При этом описании все мои огни погасли, я подлила масла в лампадку (светильце со светиленкой, светник с фитилем). Про мою светелочную свечу тетя Дюня всегда справлялась: ясно ли горит? не «пинюгает» ли? Если мерцает и меркнет без причины – к беде.

Надеюсь, что мои свечи догорели справедливо, без дурных предзнаменований. Но присловья не погасли: беда беде потакает, бедой затыкает, таков наш рок – вилами в бок.

Про упомянутый лес Шурка, вертясь передо мною, так меня испытывал: «Докажи, Белка, что не зря тебя наше царство-государство учило-просветляло. Что в лес идет, а на дом глядит, домой идет – по лесу скучает?» Я податливо отвечала: «Куда нам до твоей учености? Сказывай, не томи». Он молча указывал на разгадку: на сподручный топор за поясом, и добавлял: «Да, учили нас крепче вашего, а всё не пойму: то ли вы глупые, то ли слепые, у нас – песни, у вас – пенсны, все наши бедовины – от вашей бредовины». И тут, Александр Кузьмич, я с вами совершенно согласная.

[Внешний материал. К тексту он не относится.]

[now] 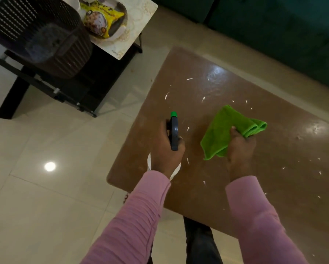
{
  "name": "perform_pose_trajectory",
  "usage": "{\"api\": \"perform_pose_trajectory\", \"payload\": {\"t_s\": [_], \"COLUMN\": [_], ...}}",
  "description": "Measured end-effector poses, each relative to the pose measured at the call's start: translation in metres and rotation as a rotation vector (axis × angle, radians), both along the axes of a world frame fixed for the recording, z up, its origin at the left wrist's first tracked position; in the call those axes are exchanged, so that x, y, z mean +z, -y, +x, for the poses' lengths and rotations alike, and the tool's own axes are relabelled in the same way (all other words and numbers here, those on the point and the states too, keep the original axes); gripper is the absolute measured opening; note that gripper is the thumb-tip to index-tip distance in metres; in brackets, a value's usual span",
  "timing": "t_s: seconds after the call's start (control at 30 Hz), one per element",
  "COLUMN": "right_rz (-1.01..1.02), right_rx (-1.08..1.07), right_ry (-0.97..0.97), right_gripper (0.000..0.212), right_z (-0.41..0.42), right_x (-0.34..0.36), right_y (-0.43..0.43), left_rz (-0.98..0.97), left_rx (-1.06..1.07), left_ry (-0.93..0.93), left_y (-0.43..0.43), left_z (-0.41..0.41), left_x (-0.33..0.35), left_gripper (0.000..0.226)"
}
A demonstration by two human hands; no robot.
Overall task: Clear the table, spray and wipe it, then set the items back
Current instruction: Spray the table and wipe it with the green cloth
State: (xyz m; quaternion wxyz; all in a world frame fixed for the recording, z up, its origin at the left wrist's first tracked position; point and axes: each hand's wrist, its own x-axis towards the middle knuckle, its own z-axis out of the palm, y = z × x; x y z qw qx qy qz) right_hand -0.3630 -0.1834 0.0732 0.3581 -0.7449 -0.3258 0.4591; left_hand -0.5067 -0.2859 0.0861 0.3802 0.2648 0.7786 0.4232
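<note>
Head view. Table (274,149): brown top, glossy, rounded corners, with glare in two spots and small white flecks (167,95) scattered over it.

Left hand (165,147) is wrapped round the neck of a spray bottle (174,133): dark grey plastic head, green nozzle tip pointing away from the person, white body showing below the wrist. The bottle is held above the table's left edge. Cannot tell whether a finger is on the trigger.

Right hand (240,147) bunches a cloth (228,130), fingers curled into its folds. The cloth is bright green with a soft nap, loosely folded, spreading out from the fist over the middle of the top. Cannot tell whether it touches the top.

Both sleeves are pink ribbed knit, creased along the forearms.

Room: floor (45,197) of large pale glossy tiles, with a round lamp reflection left of the table. Side table (140,21) at upper left, with a pale patterned top on a dark frame, carries a yellow snack bag (100,20). Dark basket (45,35) with ribbed, perforated walls sits at far left, just beside the bag. Dark green sofa (274,25) runs along the table's far side.
</note>
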Motion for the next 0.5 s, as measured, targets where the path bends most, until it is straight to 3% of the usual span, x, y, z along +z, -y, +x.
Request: {"api": "perform_pose_trajectory", "payload": {"t_s": [0.1, 0.27, 0.4, 0.5], "right_rz": [0.018, 0.172, 0.159, 0.037], "right_rx": [0.000, 0.126, 0.315, 0.483], "right_ry": [0.010, 0.207, 0.359, 0.412], "right_gripper": [0.024, 0.012, 0.021, 0.032], "right_z": [0.031, 0.078, 0.079, 0.066], "right_x": [-0.002, 0.000, -0.013, -0.040], "right_y": [-0.034, -0.107, -0.147, -0.152], "left_rz": [-0.018, -0.058, -0.103, -0.167], "left_rx": [0.073, 0.143, 0.161, 0.193], "left_ry": [0.034, 0.015, -0.073, -0.097], "left_y": [-0.030, -0.080, -0.115, -0.132], "left_z": [0.017, 0.041, 0.051, 0.053], "left_x": [-0.002, -0.003, -0.016, -0.031], "left_gripper": [0.029, 0.024, 0.013, 0.004]}}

Я соотношу первый день марта со своим сюжетом по собственному вольному усмотрению, но всё же прочла по молитвеннику: «Упокой, Боже, рабу Твою Евдокию и учили ю в раи, идеже лицы святых, Господи, и праведницы сияют, яко светила, усопшую рабу Твою упокой: презирая ея вся согрешения».

Читая молитвослов, еще раз подивилась обилию Мучеников и Мучениц в русском православии, не говоря уже обо всех неисчислимых страстотерпцах отечественной истории и близких нам дней.

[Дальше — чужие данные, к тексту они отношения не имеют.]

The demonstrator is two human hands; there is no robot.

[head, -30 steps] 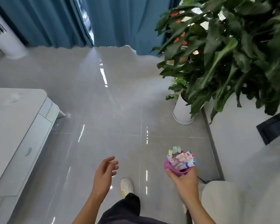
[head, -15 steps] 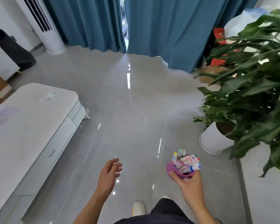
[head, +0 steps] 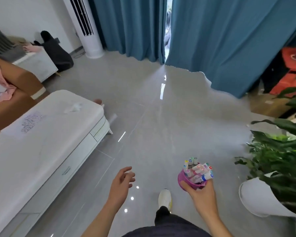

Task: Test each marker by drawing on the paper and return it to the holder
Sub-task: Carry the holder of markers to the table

Число дней и, более, ночей, письменно посвященных тете Дюне, приблизительно соответствует времени, проведенному нами в ее избушке: мы бывали у нее редкими и недолгими наездами, обычно около двух недель. Сумма влияния ее образа на мои ум и душу оказалась длительнее и обширнее всех этих урывочных сроков.

Нечаянное свое писание начала я с описания Нил-Сорской пустыни. Вот каково было наше путешествие на самом деле. В очередной раз посетив недальний город Кириллов, снова любовались мы дивным озером и монастырем на его берегу. Кроме сохранившихся красот, имелся там и ресторан, так и называвшийся: «Трапезная», коего были мы едва ли не единственные частые посетители. В тот солнечный и дождливый день мы наведались в милицию – расспросить о маршруте. Скромный суровый чин встретил нас с недоброжелательным подозрением во грехах, вероятно, отчасти нам присущих, проверил водительские права Бориса, но дорогу объяснить туманно отказался. Встреченная старушка ласково и испуганно отговаривала нас от намерения, казавшегося нам безгрешным и усиливавшегося вместе с нарастающей тайной: «Ох, детки, не дело вы задумали, туда хорошего пути нет, подите лучше в магазин, там нынче завоз». В магазине мы и дознались до направления. Мы уж знали, что после «веролютия» обитель стала узилищем, но потом арестанты были перемещены кто в «небелесветие», кто в худшие места, но уцелела надвратная малая церковь с драгоценной росписью. В небесах погромыхивало, дождь, чередовавшийся с яркими просветами, размывал глинистую дорогу в лесную глубь, где когда-то искал святого уединения Пустынник и Бессребреник Нил Сорский. Когда хлябь временно подсыхала, – двигались, когда усугублялась, – дышали густою лесной влагой. В приблизительной середине пути встретились нам сначала одна, потом другая худая лошадь, впряженные в телеги. Поклажу составляли пустые бутылки, возницы и пассажиры были весьма примечательны. По бледным их, добродушным лицам блуждал рассеянный смех, лохмотья легко тяготили их слабую плоть. На наши вопросы они отвечали приветливо и невнятно, но взмахами рваных рукавных крыл подтверждали, что едем мы в должную сторону. Сердце, озадаченно и болезненно, сразу же к ним расположилось.

Когда мы достигли, наконец, искомой цели, церковь при входе в бывший маленький монастырь, произросший из Ниловой кельи, оказалась наглухо закрытой, снаружи – трогательной и стройной. Нас сразу же окружили обитатели «пустыни», близко схожие со встреченными путниками. Они сбивчиво и восторженно улыбались, лепетали, протягивали к нам просительные руки, в которые ссыпали мы сушки, сигареты и другие мелкие имевшиеся припасы, до неимоверного счастия услаждавшие их детские души, но не могшие утолить голод их истощенных, светящихся сквозь ветхую одежду, неземных тел. Острог, по мягкости времени, переменился в нестрогую «психушку», относительно вольготную – ввиду смирного и неопасного слабоумия пациентов, медицинского персонала мы не видели.